Hahaha. Are you serious? You really are touched in the head.
"If that's not disingenuous then I don't know what in the hell is."'
Sloopy? meet Bo.
As usual, Gilmore is confused.
He was talking about the author.
I wasnt
Hey Bo, you asked me in the previous thread why I think you're an asshole?
EXHIBIT A
As I thought, you do not like it when someone disagrees with what you think, but that is a pretty low threshold for thinking one an ***hole I think.
Has nothing to do with whether I agree with you or not.
Maybe you should stop responding to the admitted racist.
Who is an 'admitted racist?'
I think he's referring to my joke upthread.
Sloopy, you're on notice. Cut this shit out! (responding to Bo, the racism is OK).
EXHIBIT A
Please. That's unfair.
This is at least the 27th exhibit.
Nice. We ran out of letters, and had to switch to numerals.
Soon we will need the Dewey Decimal system
Stopping by after getting my burn pile going to say Fuck climate change, my slash is turning to ash.

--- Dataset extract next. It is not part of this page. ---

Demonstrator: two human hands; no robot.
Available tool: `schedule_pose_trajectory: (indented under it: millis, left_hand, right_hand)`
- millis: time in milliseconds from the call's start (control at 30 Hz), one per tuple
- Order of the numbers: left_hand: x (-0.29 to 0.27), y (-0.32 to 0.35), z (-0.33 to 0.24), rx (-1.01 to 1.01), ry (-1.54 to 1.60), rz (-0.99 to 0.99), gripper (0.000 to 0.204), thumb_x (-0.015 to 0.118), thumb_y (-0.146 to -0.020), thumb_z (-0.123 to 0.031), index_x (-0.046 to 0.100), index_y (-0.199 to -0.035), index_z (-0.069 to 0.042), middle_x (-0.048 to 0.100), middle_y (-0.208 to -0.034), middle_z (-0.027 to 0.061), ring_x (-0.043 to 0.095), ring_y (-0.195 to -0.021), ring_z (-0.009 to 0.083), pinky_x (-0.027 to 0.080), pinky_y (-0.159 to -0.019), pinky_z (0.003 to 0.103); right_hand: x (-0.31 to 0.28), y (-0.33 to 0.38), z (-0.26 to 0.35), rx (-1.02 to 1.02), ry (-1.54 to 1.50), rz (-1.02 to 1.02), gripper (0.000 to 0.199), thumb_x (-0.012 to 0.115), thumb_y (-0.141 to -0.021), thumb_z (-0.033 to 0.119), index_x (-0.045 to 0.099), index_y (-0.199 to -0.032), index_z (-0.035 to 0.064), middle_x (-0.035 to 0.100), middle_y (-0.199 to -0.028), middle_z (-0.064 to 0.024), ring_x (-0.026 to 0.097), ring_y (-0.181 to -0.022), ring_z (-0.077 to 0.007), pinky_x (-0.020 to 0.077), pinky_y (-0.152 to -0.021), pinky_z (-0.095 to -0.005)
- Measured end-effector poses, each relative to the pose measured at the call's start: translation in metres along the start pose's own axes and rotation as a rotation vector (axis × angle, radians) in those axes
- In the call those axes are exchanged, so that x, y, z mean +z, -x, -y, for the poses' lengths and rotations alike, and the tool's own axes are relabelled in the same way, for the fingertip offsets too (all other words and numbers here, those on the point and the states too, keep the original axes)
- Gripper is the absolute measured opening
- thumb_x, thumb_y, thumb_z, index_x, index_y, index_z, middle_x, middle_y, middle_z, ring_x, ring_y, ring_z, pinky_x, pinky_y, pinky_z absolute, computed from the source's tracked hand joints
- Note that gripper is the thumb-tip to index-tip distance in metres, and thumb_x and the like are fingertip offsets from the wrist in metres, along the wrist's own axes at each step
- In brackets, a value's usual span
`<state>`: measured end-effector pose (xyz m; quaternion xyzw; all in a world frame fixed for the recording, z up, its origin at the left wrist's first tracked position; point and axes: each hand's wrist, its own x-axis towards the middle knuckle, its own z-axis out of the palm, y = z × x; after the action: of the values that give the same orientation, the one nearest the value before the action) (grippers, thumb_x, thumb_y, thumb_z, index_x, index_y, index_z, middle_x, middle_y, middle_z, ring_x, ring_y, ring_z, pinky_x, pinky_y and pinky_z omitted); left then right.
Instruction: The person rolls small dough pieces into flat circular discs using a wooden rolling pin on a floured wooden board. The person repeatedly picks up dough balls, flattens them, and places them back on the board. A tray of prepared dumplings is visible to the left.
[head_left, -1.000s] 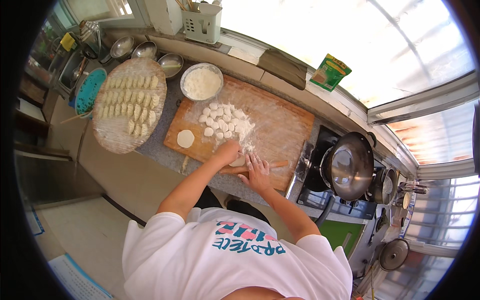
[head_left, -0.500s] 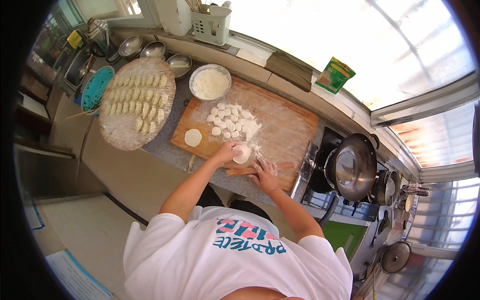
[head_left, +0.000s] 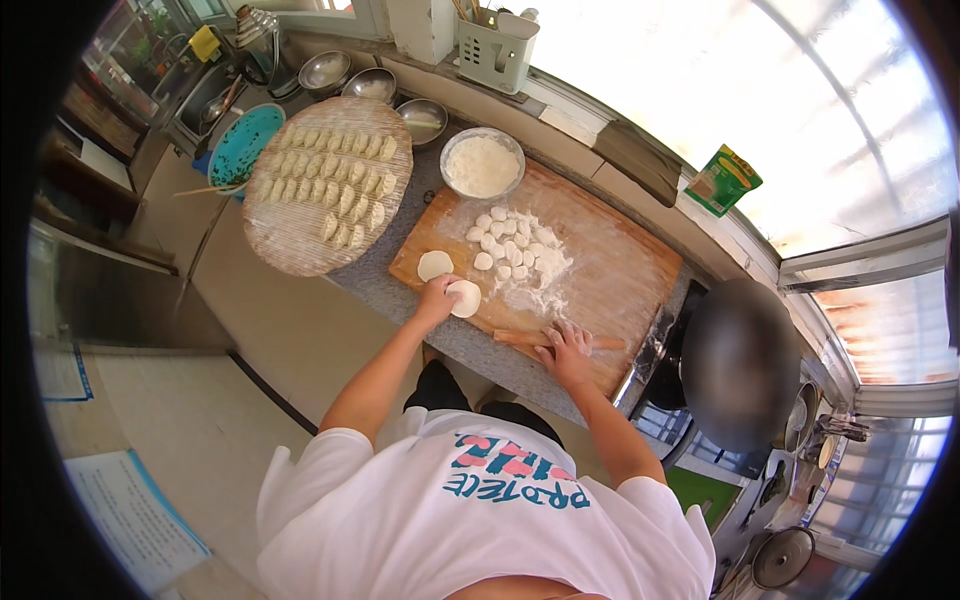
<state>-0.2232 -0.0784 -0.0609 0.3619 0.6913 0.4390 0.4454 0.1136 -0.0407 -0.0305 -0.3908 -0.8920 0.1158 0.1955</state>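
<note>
Head view, near to far. Nearest, right hand (head_left: 566,345) spread flat, fingers apart, pressing on wooden rolling pin (head_left: 555,340), long axis running left-right along near edge of wooden board (head_left: 620,270). Left of that and slightly farther, left hand (head_left: 437,297) pinched on rim of round dough wrapper (head_left: 464,298), lying just left of pin's end. Beyond, 1 finished flat wrapper (head_left: 434,265), then floured dough pieces (head_left: 510,248). Farthest, bowl of flour (head_left: 482,165) and round tray of dumplings (head_left: 330,185) far left.
</note>
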Motion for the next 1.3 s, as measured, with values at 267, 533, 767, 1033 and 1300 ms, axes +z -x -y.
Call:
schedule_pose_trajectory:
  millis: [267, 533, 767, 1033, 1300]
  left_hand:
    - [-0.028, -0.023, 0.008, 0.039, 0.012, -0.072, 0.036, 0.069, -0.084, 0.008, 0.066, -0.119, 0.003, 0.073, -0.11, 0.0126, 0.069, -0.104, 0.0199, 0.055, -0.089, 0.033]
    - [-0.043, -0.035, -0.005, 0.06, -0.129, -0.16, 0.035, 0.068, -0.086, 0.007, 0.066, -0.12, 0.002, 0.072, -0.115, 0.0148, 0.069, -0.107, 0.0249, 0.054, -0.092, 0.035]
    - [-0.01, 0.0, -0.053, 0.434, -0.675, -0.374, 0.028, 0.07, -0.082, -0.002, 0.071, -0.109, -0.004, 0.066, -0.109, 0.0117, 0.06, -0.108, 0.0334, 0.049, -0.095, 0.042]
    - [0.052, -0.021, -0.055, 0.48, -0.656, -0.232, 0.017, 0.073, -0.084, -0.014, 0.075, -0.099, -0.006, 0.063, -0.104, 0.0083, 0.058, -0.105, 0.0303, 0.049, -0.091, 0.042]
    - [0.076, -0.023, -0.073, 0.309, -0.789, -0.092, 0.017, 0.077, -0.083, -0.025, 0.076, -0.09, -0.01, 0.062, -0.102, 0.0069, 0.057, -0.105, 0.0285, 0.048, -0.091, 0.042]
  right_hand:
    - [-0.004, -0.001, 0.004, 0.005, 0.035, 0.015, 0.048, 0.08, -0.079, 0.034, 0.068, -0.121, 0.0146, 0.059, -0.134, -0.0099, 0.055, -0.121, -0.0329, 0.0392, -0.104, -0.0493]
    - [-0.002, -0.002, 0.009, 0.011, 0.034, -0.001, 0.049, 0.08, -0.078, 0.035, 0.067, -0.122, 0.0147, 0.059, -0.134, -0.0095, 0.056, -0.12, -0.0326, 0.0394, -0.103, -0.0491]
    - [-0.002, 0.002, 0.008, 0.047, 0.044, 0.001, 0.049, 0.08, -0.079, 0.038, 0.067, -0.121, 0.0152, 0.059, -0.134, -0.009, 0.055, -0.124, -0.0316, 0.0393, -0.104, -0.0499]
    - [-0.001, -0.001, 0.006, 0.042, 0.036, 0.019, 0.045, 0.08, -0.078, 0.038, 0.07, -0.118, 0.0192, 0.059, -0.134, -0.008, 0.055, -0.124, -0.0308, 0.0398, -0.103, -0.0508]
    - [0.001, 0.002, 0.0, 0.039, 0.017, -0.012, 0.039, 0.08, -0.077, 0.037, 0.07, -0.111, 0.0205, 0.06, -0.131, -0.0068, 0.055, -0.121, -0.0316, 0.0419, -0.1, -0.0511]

After years of being anti-gay, Puerto Rican politician comes out of the closet
"Former Puerto Rican Senator Roberto Arango has publicly come out as gay nearly four years after a nude Grindr photo scandal drove him from office. Arango had aligned himself with conservative religious coalition and had a long history of anti-gay votes and actively worked against legalizing civil unions for same-sex couples."
http://www.gaystarnews.com/art.....wWGeO.dpuf
Mass. man arrested after recording officer in street
Allegedly violated the Masshole wiretapping statute. Our brave public heroes can't do their heroics with you recording them.
Court orders anonymous online commenter, accused of defamation, to be outed:
"I think the court is sending a strong message to those who abuse the internet by defaming others and think they can get away with it by acting anonymously,"
http://philadelphia.cbslocal.c.....ign=buffer
So enough with the sheep jokes already
Well, in this case it's about very young sheep.
That's because New York City only legalized tattooing in 1997.
Libertopia is UPON US!!
Lydia, oh Lydia! Have you met Lydia? Lydia, the tattoooooed Lady!
I once met an elephant in my pajamas
When will the useless judges READ the Ninth and Tenth and see therein every possible liberty reserved to the people? Why not prohibit the wearing of lipstick?
#10 definitely won't help you there, because it concerns powers, not liberties. If anything, it helps the other side.
#9 might conceivably help in view of #14.